Mînzatu e Fitto in Romania per discutere il futuro della Politica di Coesione europea

I Vicepresidenti esecutivi della Commissione europea, Roxana Mînzatu e Raffaele Fitto, guidano un confronto ad alto livello sulla revisione della Politica di Coesione e sul suo ruolo nel prossimo bilancio dell’UE, tra modernizzazione della governance, obiettivi climatici e sviluppo territoriale

Lo scorso 21 novembre, i Vicepresidenti della Commissione europea Mînzatu e Fitto sono stati a Bucarest per discutere con ministri e rappresentanti delle istituzioni europee il futuro della Politica di Coesione, con particolare attenzione alla revisione di medio termine e al ruolo dei fondi nel prossimo Quadro Finanziario Pluriennale. L’obiettivo è garantire che la politica continui a sostenere sviluppo economico, competitività e resilienza in tutte le regioni dell’Unione. Alla conferenza hanno partecipato il Presidente e il Primo Ministro rumeni, rappresentanti del Parlamento europeo, del Comitato delle Regioni e i ministri della coesione degli Stati membri. I due Vicepresidenti hanno inoltre tenuto incontri bilaterali con diversi ministri e con la Vicepresidente della Banca Mondiale per allineare le posizioni in vista della futura fase della politica.

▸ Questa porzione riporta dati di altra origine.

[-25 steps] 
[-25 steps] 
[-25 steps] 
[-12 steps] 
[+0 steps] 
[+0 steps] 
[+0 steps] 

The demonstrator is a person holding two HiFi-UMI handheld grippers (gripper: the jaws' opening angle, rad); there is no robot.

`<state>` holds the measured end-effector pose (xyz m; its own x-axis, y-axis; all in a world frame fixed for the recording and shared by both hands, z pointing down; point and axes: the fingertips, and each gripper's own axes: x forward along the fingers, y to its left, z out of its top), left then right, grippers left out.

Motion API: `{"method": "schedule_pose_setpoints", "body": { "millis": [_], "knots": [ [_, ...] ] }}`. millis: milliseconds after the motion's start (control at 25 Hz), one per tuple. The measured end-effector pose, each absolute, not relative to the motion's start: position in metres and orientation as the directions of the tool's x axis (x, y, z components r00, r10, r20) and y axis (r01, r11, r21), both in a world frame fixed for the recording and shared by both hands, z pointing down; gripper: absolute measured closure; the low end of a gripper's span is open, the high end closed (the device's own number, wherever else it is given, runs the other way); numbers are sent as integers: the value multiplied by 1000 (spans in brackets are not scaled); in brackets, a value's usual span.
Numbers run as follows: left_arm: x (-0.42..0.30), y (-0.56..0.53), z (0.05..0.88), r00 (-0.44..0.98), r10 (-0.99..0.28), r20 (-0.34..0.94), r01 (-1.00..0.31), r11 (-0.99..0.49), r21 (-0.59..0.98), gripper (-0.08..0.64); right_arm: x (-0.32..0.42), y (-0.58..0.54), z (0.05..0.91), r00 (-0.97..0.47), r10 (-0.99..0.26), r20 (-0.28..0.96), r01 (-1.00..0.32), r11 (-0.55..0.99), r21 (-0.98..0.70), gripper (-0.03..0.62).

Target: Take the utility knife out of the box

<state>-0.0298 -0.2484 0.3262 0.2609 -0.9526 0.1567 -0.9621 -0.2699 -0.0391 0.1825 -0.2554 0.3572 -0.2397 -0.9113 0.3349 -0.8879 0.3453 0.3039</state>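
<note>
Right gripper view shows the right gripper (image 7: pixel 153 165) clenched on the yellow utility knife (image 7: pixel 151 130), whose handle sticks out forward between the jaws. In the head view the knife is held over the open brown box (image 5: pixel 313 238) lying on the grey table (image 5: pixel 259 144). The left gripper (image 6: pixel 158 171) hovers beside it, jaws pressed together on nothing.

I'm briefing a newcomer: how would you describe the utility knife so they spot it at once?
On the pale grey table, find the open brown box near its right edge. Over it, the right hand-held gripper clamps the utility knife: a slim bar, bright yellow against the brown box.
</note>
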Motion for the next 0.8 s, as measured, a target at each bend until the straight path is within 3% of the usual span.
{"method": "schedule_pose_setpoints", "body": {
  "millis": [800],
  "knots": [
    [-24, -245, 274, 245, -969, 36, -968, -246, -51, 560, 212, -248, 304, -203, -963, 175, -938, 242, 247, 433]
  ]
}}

La Politica di Coesione è la principale politica di investimento dell’Unione Europea, pensata per ridurre le disparità tra le regioni e promuovere uno sviluppo equilibrato sotto il profilo economico, sociale e territoriale. Per il periodo 2021-2027 è stata sottoposta a una riforma che ne aggiorna e ne modernizza struttura e funzionamento. La programmazione è ora articolata attorno a cinque obiettivi strategici: competitività e innovazione, transizione verde, mobilità e connessioni, inclusione sociale e sviluppo territoriale. Una quota significativa delle risorse deve contribuire in modo verificabile agli obiettivi climatici dell’Unione, mentre le autorità locali dispongono di un ruolo più incisivo nella gestione, così da orientare gli interventi verso le esigenze specifiche dei territori.

La riforma ha inoltre semplificato in modo sostanziale la gestione dei fondi, con regole unificate per tutti gli strumenti, controlli più snelli, maggiore uso di procedure semplificate e l’eliminazione dell’obbligo di approvazione dei grandi progetti da parte della Commissione. La programmazione risulta più flessibile grazie a una revisione intermedia che permette di adeguare le allocazioni finanziarie a nuove priorità o crisi emergenti. I diversi fondi sono stati orientati in maniera complementare: il Fondo europeo di sviluppo regionale (FESR) che privilegia competitività e transizione verde, il Fondo sociale europeo Plus (FSE+) focalizzato su inclusione sociale e qualità del lavoro, il Fondo Coesione finanzia soprattutto investimenti climatici e infrastrutturali, il Fondo per una transizione giusta sostiene la decarbonizzazione nelle regioni più esposte, mentre Interreg promuove cooperazione e governance transfrontaliera.